Of all the entries below, retype only the lines from the one with "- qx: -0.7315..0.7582" through the one with "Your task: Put", exactly as they appear.

··· MATERIAL PROVIDED ···

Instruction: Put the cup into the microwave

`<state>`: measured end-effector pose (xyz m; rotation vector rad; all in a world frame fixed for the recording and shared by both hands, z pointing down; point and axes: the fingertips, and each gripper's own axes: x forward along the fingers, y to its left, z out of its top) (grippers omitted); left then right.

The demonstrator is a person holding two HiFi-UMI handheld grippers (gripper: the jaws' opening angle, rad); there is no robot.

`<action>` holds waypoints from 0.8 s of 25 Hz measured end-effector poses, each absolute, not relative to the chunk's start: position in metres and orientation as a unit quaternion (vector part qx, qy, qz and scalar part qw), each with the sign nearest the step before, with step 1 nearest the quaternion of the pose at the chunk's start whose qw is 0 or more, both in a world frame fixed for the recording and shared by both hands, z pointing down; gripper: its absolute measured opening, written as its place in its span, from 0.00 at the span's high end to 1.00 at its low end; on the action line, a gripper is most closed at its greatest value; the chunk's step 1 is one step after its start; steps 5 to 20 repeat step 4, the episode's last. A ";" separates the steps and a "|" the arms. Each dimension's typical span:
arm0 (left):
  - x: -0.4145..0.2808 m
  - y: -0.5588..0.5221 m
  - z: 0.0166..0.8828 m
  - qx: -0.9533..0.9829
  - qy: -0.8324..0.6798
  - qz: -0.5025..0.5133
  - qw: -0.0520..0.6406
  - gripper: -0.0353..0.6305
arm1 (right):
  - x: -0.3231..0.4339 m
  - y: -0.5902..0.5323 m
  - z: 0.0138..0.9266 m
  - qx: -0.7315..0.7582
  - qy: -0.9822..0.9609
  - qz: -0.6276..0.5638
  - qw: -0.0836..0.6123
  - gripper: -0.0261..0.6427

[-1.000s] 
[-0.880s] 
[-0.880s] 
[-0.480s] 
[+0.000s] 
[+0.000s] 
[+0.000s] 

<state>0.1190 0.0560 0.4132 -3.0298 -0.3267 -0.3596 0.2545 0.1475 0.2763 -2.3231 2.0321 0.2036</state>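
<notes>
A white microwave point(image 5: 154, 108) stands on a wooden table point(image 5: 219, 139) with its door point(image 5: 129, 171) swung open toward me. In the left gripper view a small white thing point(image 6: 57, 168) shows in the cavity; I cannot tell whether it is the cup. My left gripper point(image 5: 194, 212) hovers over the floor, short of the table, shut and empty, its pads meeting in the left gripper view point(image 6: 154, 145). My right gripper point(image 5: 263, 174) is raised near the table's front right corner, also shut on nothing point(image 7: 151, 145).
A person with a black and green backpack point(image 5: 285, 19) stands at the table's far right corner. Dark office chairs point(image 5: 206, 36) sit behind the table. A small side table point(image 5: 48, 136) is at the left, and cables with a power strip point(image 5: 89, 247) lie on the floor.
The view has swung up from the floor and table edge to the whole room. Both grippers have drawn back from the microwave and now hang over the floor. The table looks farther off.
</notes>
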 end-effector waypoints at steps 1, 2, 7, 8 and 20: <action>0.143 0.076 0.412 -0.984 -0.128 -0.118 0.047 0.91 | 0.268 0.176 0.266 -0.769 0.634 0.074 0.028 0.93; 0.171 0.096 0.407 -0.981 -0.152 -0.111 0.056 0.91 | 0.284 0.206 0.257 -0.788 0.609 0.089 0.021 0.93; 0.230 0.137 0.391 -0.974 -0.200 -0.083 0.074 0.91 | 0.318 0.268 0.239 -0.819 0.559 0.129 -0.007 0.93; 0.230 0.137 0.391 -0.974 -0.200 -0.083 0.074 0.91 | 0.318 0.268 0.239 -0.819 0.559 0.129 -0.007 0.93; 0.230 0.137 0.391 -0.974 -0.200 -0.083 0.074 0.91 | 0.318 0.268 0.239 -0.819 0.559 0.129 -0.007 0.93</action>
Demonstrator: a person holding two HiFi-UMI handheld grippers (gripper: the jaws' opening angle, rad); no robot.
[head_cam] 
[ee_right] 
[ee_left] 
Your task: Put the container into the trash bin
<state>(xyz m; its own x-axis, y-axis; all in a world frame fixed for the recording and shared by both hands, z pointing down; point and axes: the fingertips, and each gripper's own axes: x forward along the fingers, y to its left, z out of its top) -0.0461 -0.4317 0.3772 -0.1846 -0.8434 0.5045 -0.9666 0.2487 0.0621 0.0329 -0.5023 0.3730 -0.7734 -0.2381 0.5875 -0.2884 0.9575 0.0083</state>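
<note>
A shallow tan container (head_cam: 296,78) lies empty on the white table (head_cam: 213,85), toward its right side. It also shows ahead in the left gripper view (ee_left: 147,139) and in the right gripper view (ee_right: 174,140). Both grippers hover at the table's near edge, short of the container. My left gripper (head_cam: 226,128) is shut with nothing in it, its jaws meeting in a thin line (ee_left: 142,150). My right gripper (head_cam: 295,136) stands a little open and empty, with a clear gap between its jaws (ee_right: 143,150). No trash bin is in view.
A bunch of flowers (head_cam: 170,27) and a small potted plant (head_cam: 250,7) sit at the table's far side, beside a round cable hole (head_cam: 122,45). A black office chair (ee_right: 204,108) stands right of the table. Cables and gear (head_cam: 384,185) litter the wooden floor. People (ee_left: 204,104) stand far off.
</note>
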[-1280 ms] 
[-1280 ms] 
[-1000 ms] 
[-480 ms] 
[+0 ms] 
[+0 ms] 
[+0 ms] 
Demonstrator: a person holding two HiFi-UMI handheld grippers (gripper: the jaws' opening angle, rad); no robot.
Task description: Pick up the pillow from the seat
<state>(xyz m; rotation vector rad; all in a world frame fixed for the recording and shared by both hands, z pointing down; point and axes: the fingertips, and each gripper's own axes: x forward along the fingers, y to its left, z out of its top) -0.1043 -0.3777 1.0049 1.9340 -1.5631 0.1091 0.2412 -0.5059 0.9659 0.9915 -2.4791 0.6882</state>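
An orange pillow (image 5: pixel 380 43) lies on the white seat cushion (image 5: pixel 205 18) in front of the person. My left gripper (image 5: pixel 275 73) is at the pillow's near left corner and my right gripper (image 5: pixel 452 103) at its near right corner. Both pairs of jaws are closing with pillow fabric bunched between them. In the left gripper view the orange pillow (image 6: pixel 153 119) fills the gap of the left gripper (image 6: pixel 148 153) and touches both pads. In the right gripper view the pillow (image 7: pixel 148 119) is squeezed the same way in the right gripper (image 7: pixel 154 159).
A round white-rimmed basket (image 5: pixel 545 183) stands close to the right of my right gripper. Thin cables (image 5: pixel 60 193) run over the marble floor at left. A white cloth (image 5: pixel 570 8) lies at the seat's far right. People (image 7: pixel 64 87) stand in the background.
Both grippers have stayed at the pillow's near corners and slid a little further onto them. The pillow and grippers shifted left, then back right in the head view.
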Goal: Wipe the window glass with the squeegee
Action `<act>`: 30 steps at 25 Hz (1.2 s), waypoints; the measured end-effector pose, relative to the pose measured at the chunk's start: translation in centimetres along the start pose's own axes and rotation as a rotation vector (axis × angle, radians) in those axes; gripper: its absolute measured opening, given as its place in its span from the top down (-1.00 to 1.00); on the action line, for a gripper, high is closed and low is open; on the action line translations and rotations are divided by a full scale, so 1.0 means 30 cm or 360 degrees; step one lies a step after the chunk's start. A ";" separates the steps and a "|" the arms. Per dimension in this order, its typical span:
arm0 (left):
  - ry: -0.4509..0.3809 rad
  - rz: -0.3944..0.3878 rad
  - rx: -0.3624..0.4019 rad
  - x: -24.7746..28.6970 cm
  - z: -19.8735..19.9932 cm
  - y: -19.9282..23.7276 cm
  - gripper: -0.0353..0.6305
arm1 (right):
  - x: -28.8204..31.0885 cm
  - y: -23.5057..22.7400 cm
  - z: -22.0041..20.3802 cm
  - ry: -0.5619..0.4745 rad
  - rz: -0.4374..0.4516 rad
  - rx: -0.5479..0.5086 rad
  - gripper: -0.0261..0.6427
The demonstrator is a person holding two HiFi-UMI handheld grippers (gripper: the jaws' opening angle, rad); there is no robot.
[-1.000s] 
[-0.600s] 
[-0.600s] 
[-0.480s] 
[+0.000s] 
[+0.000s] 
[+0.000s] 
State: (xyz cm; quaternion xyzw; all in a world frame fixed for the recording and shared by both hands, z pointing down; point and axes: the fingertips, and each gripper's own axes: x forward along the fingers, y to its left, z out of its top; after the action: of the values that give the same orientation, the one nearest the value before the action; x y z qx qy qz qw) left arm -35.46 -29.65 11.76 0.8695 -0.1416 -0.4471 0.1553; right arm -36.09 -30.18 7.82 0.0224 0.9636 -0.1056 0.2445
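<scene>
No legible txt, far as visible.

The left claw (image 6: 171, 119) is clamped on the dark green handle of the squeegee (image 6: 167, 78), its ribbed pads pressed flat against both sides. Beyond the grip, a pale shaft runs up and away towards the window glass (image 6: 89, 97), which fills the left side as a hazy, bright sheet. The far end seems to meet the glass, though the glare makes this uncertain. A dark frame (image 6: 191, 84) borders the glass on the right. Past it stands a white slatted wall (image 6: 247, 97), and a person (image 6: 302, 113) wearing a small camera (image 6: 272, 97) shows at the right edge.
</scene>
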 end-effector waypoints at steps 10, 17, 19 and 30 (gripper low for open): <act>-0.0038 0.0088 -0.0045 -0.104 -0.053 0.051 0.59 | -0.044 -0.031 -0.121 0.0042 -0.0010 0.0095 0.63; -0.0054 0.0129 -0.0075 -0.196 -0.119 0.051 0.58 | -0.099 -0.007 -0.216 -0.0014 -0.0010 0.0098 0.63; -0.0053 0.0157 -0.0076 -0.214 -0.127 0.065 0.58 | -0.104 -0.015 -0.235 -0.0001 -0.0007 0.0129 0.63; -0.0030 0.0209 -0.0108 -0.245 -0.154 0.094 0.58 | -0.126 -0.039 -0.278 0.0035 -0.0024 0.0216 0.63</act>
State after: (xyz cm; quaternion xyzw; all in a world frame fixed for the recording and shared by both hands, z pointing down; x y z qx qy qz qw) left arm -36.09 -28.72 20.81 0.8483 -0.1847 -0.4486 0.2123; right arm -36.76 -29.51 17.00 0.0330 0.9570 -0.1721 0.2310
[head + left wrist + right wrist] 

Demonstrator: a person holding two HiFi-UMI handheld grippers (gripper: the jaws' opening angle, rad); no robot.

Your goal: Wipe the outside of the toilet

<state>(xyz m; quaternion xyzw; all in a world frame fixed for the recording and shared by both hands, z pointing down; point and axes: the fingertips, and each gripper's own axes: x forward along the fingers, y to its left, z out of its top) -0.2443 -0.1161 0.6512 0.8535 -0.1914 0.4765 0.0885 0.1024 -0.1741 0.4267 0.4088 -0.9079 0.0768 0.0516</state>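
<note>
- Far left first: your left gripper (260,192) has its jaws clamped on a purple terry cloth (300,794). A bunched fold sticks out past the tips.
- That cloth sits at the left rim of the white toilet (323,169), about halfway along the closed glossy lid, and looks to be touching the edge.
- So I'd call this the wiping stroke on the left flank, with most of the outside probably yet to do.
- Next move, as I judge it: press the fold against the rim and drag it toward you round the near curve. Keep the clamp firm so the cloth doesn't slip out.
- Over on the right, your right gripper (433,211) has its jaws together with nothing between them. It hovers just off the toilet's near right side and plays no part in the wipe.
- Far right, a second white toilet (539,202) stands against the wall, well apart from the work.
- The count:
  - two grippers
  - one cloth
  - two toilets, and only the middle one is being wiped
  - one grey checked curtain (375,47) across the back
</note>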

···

FINAL ANSWER:
  - qx: -0.7315..0.7582
  - qy: -0.9822..0.9609
  - qz: -0.6276..0.5638
  - qw: -0.0836..0.6123
  - gripper: -0.0261..0.6427

[-1.000s] 
[-0.880s] 
[-0.880s] 
[-0.480s] 
[+0.000s] 
[+0.000s] 
[+0.000s] 

<state>0.1190 0.0560 0.4132 -3.0298 -0.3267 -0.3596 0.2545 0.1475 0.2763 -2.3231 2.0321 0.2036</state>
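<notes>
A white microwave point(image 5: 154, 108) stands on a wooden table point(image 5: 219, 139) with its door point(image 5: 129, 171) swung open toward me. In the left gripper view a small white thing point(image 6: 57, 168) shows in the cavity; I cannot tell whether it is the cup. My left gripper point(image 5: 194, 212) hovers over the floor, short of the table, shut and empty, its pads meeting in the left gripper view point(image 6: 154, 145). My right gripper point(image 5: 263, 174) is raised near the table's front right corner, also shut on nothing point(image 7: 151, 145).
A person with a black and green backpack point(image 5: 285, 19) stands at the table's far right corner. Dark office chairs point(image 5: 206, 36) sit behind the table. A small side table point(image 5: 48, 136) is at the left, and cables with a power strip point(image 5: 89, 247) lie on the floor.
The view has swung up from the floor and table edge to the whole room. Both grippers have drawn back from the microwave and now hang over the floor. The table looks farther off.
</notes>
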 end-effector waypoints at steps 1, 2, 7, 8 and 20: <action>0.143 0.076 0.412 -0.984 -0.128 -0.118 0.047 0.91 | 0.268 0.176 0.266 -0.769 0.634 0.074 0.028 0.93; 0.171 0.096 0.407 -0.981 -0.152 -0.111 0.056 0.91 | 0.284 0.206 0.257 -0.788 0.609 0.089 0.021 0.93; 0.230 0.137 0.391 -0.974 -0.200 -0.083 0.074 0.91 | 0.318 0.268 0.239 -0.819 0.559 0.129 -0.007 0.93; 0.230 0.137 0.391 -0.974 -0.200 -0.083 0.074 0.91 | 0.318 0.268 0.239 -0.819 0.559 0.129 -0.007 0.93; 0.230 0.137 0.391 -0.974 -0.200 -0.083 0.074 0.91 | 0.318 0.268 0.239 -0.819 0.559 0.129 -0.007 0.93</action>
Demonstrator: a person holding two HiFi-UMI handheld grippers (gripper: the jaws' opening angle, rad); no robot.
[head_cam] 
[ee_right] 
[ee_left] 
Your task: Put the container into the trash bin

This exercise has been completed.